§ Task item
Once you have located the line containing "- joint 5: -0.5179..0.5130" in the material below, return it exactly along with each line after it through the line containing "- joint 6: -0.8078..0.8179".

=-=-=

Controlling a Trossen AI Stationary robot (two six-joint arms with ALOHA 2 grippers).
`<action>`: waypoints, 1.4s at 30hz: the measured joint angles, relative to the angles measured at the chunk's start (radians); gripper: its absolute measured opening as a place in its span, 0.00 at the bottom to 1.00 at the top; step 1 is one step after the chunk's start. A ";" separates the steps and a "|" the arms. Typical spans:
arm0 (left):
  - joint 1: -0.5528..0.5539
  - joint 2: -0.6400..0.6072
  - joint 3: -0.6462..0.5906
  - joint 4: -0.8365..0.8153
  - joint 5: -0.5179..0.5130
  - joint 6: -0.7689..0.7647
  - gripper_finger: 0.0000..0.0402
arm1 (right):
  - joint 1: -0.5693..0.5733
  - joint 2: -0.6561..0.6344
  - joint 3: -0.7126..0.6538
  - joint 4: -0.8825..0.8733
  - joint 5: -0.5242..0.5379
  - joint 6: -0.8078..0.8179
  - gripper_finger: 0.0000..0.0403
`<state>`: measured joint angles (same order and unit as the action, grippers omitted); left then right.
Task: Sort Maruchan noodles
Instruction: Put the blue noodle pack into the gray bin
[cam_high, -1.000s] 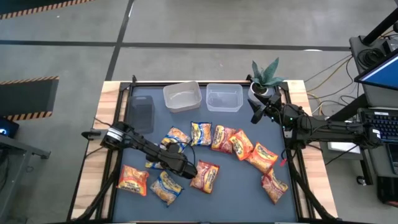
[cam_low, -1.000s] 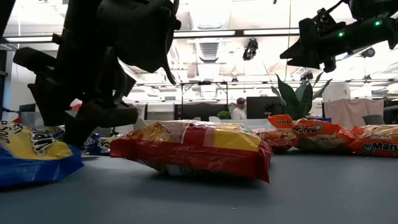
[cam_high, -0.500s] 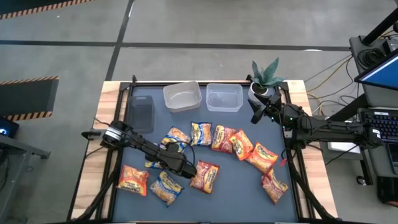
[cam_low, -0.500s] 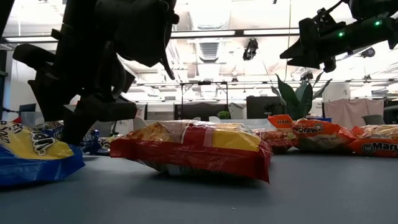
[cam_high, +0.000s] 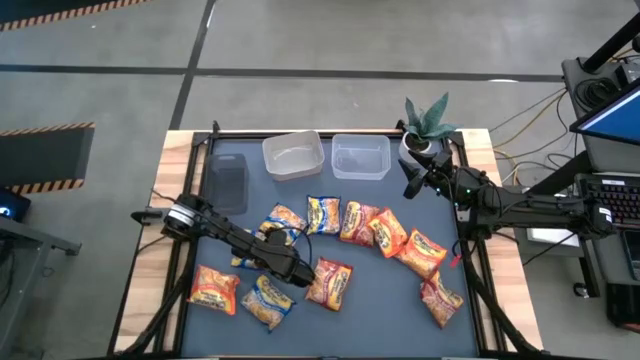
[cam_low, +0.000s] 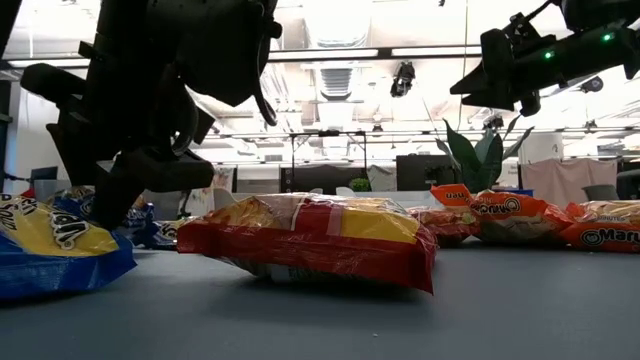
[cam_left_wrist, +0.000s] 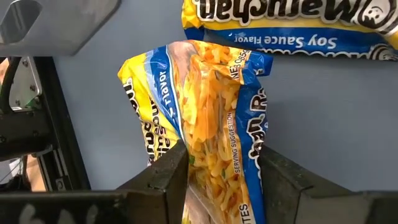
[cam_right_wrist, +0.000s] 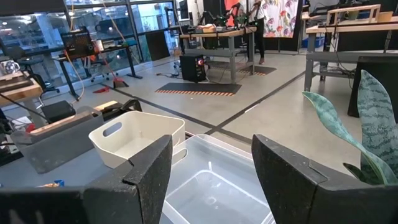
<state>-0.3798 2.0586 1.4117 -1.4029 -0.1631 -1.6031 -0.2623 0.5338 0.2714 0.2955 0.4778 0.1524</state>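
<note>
Several Maruchan noodle packets lie flat on the blue mat (cam_high: 370, 300): yellow-and-blue ones (cam_high: 268, 301) (cam_high: 323, 213) and red-orange ones (cam_high: 329, 283) (cam_high: 214, 288) (cam_high: 422, 252). My left gripper (cam_high: 298, 272) (cam_left_wrist: 222, 158) is down at the mat's near left, shut on one yellow-and-blue packet (cam_left_wrist: 208, 106). The gripper mostly hides that packet in the high view. Another yellow-and-blue packet (cam_left_wrist: 286, 25) lies just beyond it. My right gripper (cam_high: 410, 186) (cam_right_wrist: 211, 180) hangs open and level above the far right, holding nothing. My left gripper pinches the yellow-and-blue packet by its two opposite side edges (cam_left_wrist: 202, 158), one finger (cam_left_wrist: 165, 177) on each side. The fingers slant steeply down from above and from the table's left. The packet buckles up into a ridge between them, and its far end (cam_left_wrist: 193, 56) is on the mat.
Two clear tubs (cam_high: 293, 154) (cam_high: 360, 157) and a dark flat tray (cam_high: 227, 181) stand along the mat's far edge. A potted plant (cam_high: 428, 122) is at the far right corner. The mat's near middle and near right show bare room (cam_low: 500, 310).
My left gripper has stayed in place while its fingers have drawn in on the yellow-and-blue packet. In the low view the packet's blue edge has risen beside the fingers. My right arm has kept still.
</note>
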 joint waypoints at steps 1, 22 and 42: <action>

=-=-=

§ Your response
  - joint 5: -0.5179..0.5130
  - joint 6: -0.7689..0.7647
  - gripper_finger: 0.0000..0.0402
arm1 (right):
  - joint 1: -0.5693..0.5733
  - joint 2: -0.6561..0.6344
  - joint 3: -0.7126..0.6538
  - joint 4: -0.8825..0.8733
  - joint 5: -0.5242..0.5379
  - joint 6: -0.8078..0.8179

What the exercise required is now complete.